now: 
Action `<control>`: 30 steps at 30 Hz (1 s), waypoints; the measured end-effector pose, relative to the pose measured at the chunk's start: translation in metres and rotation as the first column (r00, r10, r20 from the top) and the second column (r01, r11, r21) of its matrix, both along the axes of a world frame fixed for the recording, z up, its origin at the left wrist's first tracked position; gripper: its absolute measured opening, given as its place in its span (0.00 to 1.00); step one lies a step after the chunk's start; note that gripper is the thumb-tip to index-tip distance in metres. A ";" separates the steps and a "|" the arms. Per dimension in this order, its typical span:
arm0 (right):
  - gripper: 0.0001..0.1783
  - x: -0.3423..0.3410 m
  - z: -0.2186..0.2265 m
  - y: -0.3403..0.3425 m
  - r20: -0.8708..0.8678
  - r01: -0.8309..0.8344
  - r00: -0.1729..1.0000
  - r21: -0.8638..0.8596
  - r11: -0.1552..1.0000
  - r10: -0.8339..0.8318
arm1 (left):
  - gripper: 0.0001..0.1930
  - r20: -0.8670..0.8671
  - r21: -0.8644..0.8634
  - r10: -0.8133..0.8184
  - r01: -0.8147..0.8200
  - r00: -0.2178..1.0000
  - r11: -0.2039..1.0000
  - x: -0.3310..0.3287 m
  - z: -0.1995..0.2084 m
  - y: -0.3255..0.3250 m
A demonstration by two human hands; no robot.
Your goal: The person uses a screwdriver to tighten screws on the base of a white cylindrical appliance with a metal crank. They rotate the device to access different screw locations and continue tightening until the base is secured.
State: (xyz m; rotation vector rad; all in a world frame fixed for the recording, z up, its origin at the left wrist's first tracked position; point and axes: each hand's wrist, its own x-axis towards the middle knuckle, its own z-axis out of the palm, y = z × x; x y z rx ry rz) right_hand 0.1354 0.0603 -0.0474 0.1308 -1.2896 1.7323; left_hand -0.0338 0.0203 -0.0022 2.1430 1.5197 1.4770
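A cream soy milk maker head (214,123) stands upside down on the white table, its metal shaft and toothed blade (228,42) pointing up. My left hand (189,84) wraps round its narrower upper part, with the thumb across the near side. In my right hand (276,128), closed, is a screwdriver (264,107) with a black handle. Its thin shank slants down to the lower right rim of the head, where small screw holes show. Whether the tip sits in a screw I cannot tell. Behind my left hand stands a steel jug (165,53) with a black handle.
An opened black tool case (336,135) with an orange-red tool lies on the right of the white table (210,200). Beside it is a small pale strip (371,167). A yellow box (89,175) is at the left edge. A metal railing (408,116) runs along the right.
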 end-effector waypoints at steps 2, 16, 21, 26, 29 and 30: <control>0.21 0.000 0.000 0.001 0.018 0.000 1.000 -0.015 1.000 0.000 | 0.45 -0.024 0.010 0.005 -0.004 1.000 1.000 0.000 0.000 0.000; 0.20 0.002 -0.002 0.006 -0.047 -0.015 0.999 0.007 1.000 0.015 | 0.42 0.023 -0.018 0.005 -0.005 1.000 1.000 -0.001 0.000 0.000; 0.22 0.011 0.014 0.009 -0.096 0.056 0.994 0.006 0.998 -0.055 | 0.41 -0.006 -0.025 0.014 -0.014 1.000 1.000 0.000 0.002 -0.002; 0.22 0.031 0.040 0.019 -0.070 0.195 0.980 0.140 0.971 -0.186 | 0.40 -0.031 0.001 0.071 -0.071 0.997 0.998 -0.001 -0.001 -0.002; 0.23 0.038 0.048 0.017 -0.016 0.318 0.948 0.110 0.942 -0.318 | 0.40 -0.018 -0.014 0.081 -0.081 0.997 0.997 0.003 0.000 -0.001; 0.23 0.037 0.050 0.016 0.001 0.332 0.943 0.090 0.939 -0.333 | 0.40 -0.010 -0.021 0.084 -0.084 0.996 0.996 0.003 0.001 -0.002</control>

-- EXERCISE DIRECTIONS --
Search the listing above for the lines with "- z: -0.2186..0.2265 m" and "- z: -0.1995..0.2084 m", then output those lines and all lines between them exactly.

-- RESULT OF THE EXERCISE --
  - z: -0.2186..0.2265 m
  - y: -0.3403..0.3425 m
  - r20: -0.8708..0.8678
  - r01: -0.8309..0.8344
  - r00: -0.1729..1.0000
  - r21: -0.8638..0.8596
  - r11: -0.1552..1.0000
  - r10: -0.8339..0.8318
arm1 (left):
  - gripper: 0.0001..0.1930
  - r20: -0.8670..0.8671
  - r21: -0.8644..0.8634
  - r10: -0.8133..0.8184
  - r01: -0.8147..0.8200
  - r00: -0.2178..1.0000
  - r11: -0.2039..1.0000
  - x: -0.3310..0.3287 m
  - z: -0.1995..0.2084 m

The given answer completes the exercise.